_What this task involves:_ Your output should be the complete listing, word for word, with no pictures in it.

=== Information shown ===

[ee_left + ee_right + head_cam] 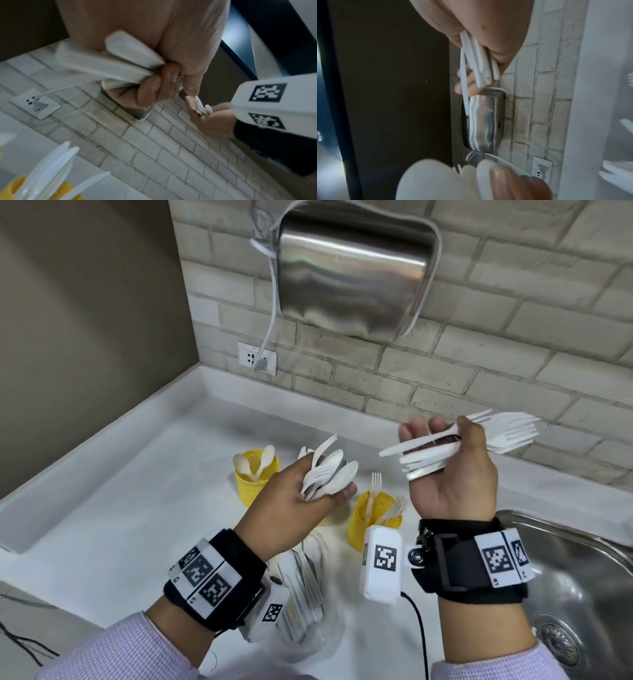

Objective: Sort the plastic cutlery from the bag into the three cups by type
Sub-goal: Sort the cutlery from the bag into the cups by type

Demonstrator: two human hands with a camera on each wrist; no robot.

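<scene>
My left hand [327, 478] grips a mixed bundle of white plastic spoons and forks [342, 470] above the counter; the left wrist view shows the fingers [154, 90] curled round the handles [120, 65]. To its right, my right hand [442, 440] holds up a stack of white forks [510, 434], tines pointing right, with one handle sticking out to the left [464, 94]. A yellow mesh cup [255, 484] behind the left hand holds spoons. Another yellow cup [373, 522] between the hands holds forks. The clear bag of cutlery [301, 594] lies under my left wrist.
A steel sink [565, 577] is sunk into the white counter [120, 508] at the right. On the brick wall hang a steel hand dryer [352, 268] and a socket [257, 358] with its cable plugged in. A black cable [423, 638] runs between my forearms.
</scene>
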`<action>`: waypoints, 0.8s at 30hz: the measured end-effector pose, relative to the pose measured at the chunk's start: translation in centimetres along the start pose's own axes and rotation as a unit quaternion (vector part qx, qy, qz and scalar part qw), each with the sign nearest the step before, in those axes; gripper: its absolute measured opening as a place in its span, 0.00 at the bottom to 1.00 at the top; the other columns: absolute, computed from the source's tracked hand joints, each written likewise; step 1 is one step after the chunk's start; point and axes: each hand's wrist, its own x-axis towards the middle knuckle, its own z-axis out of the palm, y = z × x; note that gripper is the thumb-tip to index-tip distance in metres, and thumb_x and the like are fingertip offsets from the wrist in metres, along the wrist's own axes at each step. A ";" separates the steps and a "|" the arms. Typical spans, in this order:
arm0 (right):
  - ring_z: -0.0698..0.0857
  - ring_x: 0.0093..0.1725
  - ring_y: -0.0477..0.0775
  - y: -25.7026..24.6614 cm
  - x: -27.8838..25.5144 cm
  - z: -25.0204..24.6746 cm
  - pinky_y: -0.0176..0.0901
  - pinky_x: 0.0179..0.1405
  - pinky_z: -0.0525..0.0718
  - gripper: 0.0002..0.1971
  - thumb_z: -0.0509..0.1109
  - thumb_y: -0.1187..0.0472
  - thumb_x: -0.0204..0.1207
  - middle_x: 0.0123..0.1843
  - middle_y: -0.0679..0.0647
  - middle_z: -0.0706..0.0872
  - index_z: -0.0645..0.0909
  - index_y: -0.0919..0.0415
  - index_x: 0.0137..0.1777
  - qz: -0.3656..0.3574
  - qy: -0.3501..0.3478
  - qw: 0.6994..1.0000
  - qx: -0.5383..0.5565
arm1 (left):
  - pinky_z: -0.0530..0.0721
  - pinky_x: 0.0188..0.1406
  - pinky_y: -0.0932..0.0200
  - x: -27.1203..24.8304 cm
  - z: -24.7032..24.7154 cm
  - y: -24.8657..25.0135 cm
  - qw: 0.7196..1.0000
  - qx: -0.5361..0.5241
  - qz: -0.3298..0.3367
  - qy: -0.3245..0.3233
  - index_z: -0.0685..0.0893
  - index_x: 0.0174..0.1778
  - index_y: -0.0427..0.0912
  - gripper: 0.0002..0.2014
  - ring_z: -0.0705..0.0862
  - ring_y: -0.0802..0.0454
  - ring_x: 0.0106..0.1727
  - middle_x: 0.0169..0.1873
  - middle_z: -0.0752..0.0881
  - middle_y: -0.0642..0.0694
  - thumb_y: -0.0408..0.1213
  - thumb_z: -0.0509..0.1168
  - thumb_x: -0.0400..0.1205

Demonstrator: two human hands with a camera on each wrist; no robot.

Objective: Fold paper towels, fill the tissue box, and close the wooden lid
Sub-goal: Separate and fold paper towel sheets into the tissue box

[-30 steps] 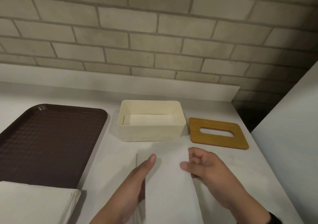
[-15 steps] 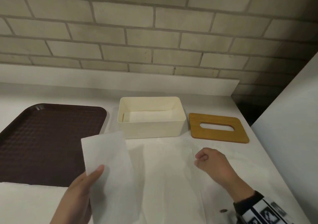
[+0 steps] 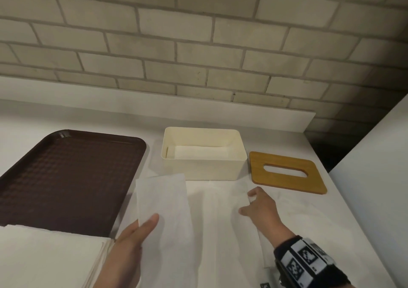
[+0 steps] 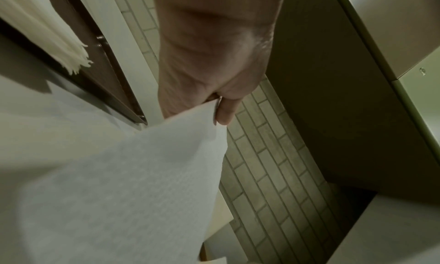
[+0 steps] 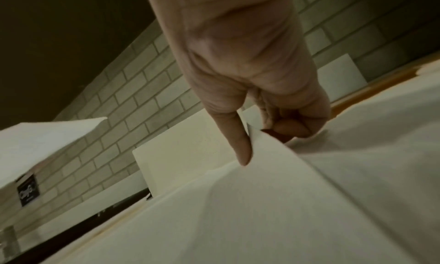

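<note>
1. Paper towel (image 3: 198,232): one thin white sheet, spread on the counter just in front of the tissue box (image 3: 204,166). Judged light, limp and easily torn, so it will sag wherever it is unsupported.
2. Your left hand (image 3: 130,250) pinches the sheet's left flap between thumb and fingers and holds it raised; the wrist view confirms the pinch at the flap's edge.
3. Your right hand (image 3: 260,206) pinches the sheet's right edge low against the counter, thumb on top and fingers curled beneath.
4. Advice: take hold at edges or corners with both hands, and crease along the flat counter.
5. Spare towels (image 3: 48,259) are stacked left of and nearer than the box, overlapping the brown tray (image 3: 70,177).
6. The box stands open with a folded towel (image 3: 198,153) inside.
7. The wooden lid (image 3: 287,172) lies flat just right of the box.
</note>
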 end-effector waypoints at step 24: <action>0.91 0.49 0.58 -5.9 -5.4 -3.4 0.52 0.54 0.86 0.10 0.78 0.67 0.69 0.47 0.54 0.93 0.88 0.63 0.51 -0.213 -0.135 0.924 0.287 | 0.78 0.61 0.38 0.2 6.0 0.0 0.986 -0.089 -0.066 -0.128 0.89 0.55 0.35 0.24 0.90 0.36 0.51 0.51 0.90 0.34 0.48 0.65 0.71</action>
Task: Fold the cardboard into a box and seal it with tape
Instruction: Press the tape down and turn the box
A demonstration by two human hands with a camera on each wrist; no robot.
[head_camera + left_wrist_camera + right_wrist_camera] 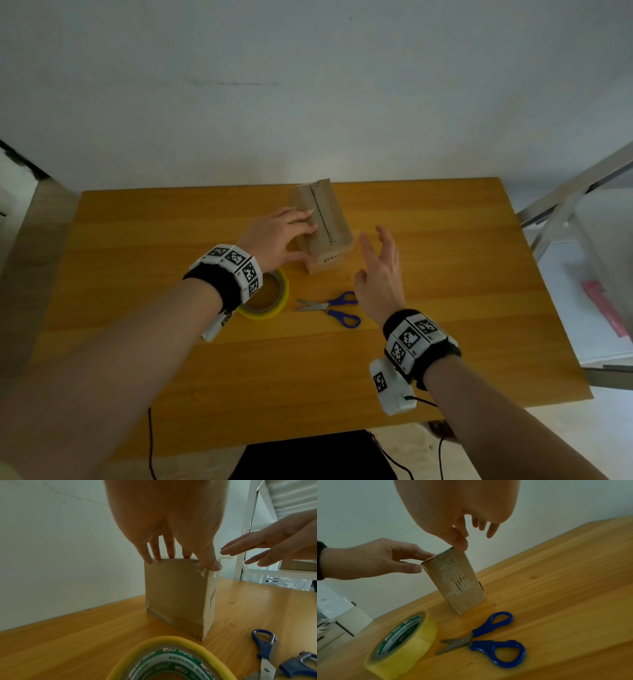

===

_Exercise result:_
[ee_left + ee_right + head_cam] 

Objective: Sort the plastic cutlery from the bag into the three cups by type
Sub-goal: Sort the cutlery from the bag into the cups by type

Demonstrator: two human hands with a camera on each wrist; no robot.

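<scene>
My left hand [327, 478] grips a mixed bundle of white plastic spoons and forks [342, 470] above the counter; the left wrist view shows the fingers [154, 90] curled round the handles [120, 65]. To its right, my right hand [442, 440] holds up a stack of white forks [510, 434], tines pointing right, with one handle sticking out to the left [464, 94]. A yellow mesh cup [255, 484] behind the left hand holds spoons. Another yellow cup [373, 522] between the hands holds forks. The clear bag of cutlery [301, 594] lies under my left wrist.
A steel sink [565, 577] is sunk into the white counter [120, 508] at the right. On the brick wall hang a steel hand dryer [352, 268] and a socket [257, 358] with its cable plugged in. A black cable [423, 638] runs between my forearms.
</scene>
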`<action>`: waypoints, 0.8s at 30hz: the measured end-effector pose, relative to the pose measured at the chunk's start: translation in centimetres along the start pose's own axes and rotation as a unit quaternion (vector part qx, qy, qz and scalar part qw), each with the sign nearest the step before, in those axes; gripper: its absolute measured opening as a place in its span, 0.00 at the bottom to 1.00 at the top; the other columns: absolute, computed from the source's tracked hand joints, each written likewise; step 1 is one step after the chunk's start; point and axes: each hand's wrist, its own x-axis towards the middle knuckle, its own z-axis out of the palm, y = z × x; note that gripper is the thumb-tip to index-tip distance in metres, and thumb_x and the like are fingertip offsets from the wrist in metres, along the wrist's own axes at each step. A ";" separates the steps and a "|" the arms. Typical spans, in this order:
arm0 (right):
  - ring_z: -0.0698..0.0857
  - ring_x: 0.0093..0.1725
  - ring_y: -0.0477..0.0775
  - y: -25.7026..24.6614 cm
  - x: -27.8838..25.5144 cm
  - z: -25.0204..24.6746 cm
  - pinky_y: -0.0176..0.0901
  - pinky_x: 0.0179..0.1405
  - pinky_z: -0.0525..0.0718
  - gripper: 0.0002..0.1971
  - thumb_z: -0.0509..0.1109
  - thumb_y: -0.1187..0.0472
  - thumb_x: -0.0204..0.1207
  - middle_x: 0.0123..0.1843
  - middle_y: -0.0679..0.0647
  - middle_z: -0.0706..0.0872
  - index_z: -0.0645..0.0909
  - index_y: -0.0919..0.0415
  - index_x: 0.0137..0.1777
  - qz: -0.3656..0.3574
  - qy: -0.3501..0.3478
  - qw: 0.6994..1.0000
  - qx: -0.5383..0.5565
arm1 (left):
  - pinky_z: -0.0530..0.0721
  - pinky_x: 0.0188..0.1406
  - pinky_y: -0.0932..0.0200
  - x: -27.1203..24.8304 cm
  - z: -24.7032..24.7154 cm
  - y: -24.8657..25.0135 cm
  - qw: 0.7196..1.0000
  - qx: -0.5361..0.5241
  - qz: -0.3298..0.3367
  - qy: -0.3245..0.3233
  - index_z: -0.0685..0.0893
  - index_x: 0.0174..0.1778
  - index_y: -0.0427..0.0912
  - gripper: 0.0002..0.2014
  - ring_z: -0.0705..0.0862
  - ring_y: -0.0802..0.0454
  - ring_x: 0.0106..0.1727
  - middle_x: 0.0169..0.1873
  - middle_z: -0.0752..0.0881
  - middle_y: -0.0642..0.0694
  - thumb_y: -0.0408..0.1213
  - thumb_z: -0.0509..0.1168
  - thumb_x: -0.0400..0.1205

Demonstrator: two human hands with a camera on each wrist; no robot.

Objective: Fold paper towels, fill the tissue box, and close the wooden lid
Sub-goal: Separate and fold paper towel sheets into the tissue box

[-30 steps] 
[-15 steps] 
[+0 steps] 
[+0 steps] 
[+0 steps] 

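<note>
1. Paper towel (image 3: 198,232): one thin white sheet, spread on the counter just in front of the tissue box (image 3: 204,166). Judged light, limp and easily torn, so it will sag wherever it is unsupported.
2. Your left hand (image 3: 130,250) pinches the sheet's left flap between thumb and fingers and holds it raised; the wrist view confirms the pinch at the flap's edge.
3. Your right hand (image 3: 260,206) pinches the sheet's right edge low against the counter, thumb on top and fingers curled beneath.
4. Advice: take hold at edges or corners with both hands, and crease along the flat counter.
5. Spare towels (image 3: 48,259) are stacked left of and nearer than the box, overlapping the brown tray (image 3: 70,177).
6. The box stands open with a folded towel (image 3: 198,153) inside.
7. The wooden lid (image 3: 287,172) lies flat just right of the box.
</note>
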 end-effector waypoints at step 24: <action>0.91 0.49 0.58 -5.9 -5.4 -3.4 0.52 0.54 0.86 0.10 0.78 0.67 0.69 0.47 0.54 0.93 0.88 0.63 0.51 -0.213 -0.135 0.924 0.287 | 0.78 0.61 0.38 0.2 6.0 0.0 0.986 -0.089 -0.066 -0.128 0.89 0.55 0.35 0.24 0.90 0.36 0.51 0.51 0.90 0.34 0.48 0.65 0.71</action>
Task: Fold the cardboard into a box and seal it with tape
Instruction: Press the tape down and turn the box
A demonstration by two human hands with a camera on each wrist; no robot.
[head_camera + left_wrist_camera + right_wrist_camera] 

That completes the output for this exercise.